DIRECTIONS –
Pick out the lines below with "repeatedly" and list them.

+++ RECORDS SUPPLIED +++

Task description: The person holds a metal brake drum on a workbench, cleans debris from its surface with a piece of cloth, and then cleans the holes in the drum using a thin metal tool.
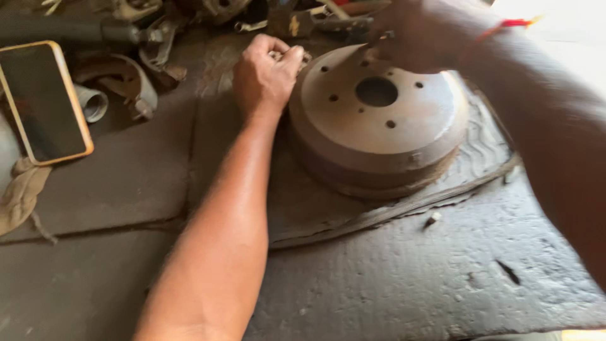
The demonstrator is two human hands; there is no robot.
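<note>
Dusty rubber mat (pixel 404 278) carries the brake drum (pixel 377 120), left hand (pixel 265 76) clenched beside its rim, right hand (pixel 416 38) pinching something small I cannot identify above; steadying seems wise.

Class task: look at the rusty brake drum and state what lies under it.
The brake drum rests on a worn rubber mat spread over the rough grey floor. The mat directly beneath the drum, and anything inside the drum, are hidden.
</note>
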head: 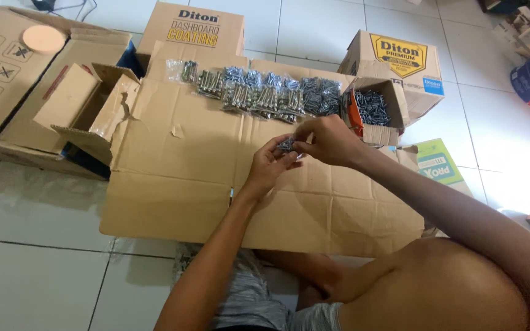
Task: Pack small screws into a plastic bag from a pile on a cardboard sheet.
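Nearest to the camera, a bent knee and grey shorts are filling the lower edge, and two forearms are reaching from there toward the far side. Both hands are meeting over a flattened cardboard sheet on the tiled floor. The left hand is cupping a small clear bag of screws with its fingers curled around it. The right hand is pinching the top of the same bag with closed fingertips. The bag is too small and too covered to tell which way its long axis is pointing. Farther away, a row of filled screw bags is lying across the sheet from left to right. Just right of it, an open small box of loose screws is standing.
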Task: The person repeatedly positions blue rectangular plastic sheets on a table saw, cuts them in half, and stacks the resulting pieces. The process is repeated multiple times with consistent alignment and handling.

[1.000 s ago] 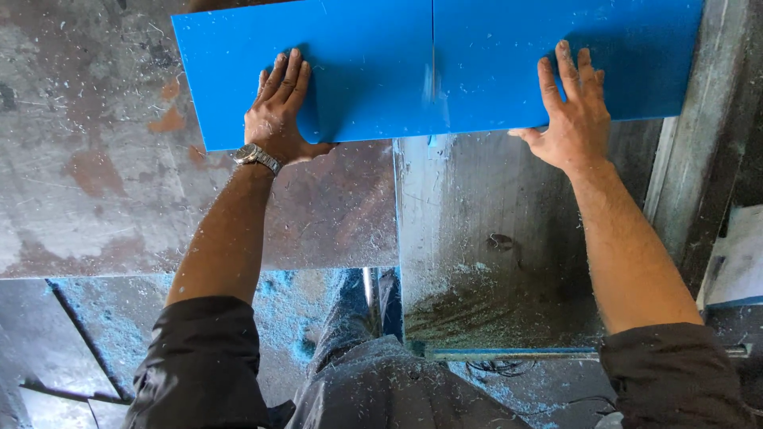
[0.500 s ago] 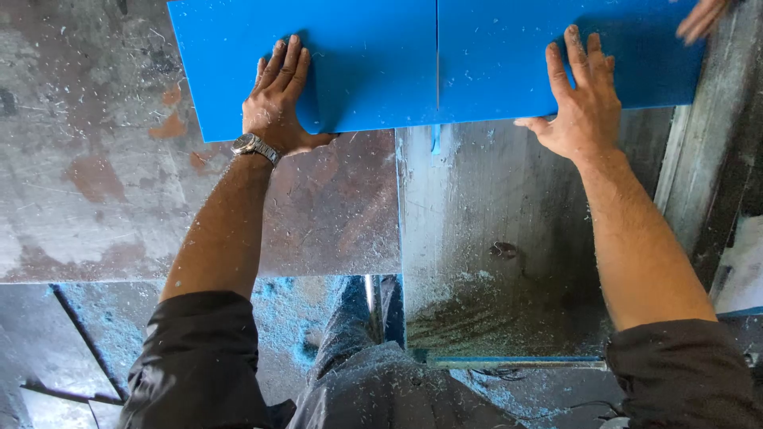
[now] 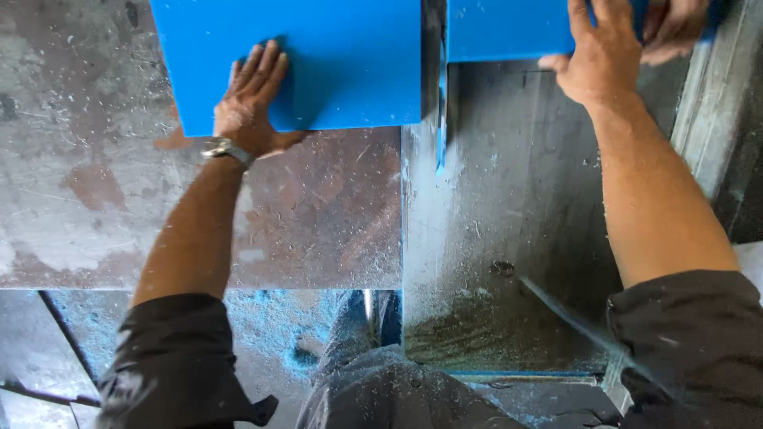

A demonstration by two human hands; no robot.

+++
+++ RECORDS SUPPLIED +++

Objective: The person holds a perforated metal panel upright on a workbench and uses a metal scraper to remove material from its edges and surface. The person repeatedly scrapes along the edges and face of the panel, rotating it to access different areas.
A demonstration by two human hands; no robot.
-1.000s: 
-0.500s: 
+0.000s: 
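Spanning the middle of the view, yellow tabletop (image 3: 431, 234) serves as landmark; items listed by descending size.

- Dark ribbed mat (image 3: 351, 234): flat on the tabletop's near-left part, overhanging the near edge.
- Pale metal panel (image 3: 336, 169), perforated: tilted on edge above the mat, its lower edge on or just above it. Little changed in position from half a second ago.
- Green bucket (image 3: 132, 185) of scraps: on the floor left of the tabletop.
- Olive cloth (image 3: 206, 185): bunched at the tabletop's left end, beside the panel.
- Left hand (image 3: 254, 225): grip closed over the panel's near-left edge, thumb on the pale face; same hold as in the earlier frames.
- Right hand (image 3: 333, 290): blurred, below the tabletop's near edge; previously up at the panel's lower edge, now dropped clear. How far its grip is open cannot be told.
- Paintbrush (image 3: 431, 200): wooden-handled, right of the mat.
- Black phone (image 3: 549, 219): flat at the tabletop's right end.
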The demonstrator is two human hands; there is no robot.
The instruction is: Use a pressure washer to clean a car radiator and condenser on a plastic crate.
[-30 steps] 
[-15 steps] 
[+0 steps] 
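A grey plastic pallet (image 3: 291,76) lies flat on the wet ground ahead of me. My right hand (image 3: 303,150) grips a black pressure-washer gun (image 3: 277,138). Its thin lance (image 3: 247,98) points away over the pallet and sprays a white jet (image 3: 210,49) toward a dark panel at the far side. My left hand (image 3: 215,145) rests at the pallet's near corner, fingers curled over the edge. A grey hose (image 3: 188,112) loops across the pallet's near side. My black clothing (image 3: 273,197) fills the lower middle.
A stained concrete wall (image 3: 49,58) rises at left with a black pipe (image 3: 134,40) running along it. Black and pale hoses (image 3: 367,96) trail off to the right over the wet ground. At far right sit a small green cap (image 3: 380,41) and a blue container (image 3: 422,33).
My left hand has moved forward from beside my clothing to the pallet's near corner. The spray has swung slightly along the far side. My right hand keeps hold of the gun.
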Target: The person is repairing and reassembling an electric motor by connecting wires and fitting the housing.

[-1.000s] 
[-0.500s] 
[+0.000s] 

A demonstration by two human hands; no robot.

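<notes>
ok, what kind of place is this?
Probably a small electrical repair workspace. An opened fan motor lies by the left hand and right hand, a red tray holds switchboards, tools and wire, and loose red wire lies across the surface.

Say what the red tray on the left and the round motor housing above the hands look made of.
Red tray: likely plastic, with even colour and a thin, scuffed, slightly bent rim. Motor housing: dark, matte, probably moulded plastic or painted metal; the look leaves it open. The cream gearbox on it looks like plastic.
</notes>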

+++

ANSWER SPACE –
Task: The person repeatedly positions blue rectangular plastic sheets on a table saw, cuts them in half, and stacks the resulting pieces. The process is repeated multiple times with consistent alignment and handling.
Objective: The person holds a perforated metal panel upright on a workbench and uses a metal scraper to remove material from its edges and surface. The person repeatedly scrapes along the edges and face of the panel, rotating it to access different areas.

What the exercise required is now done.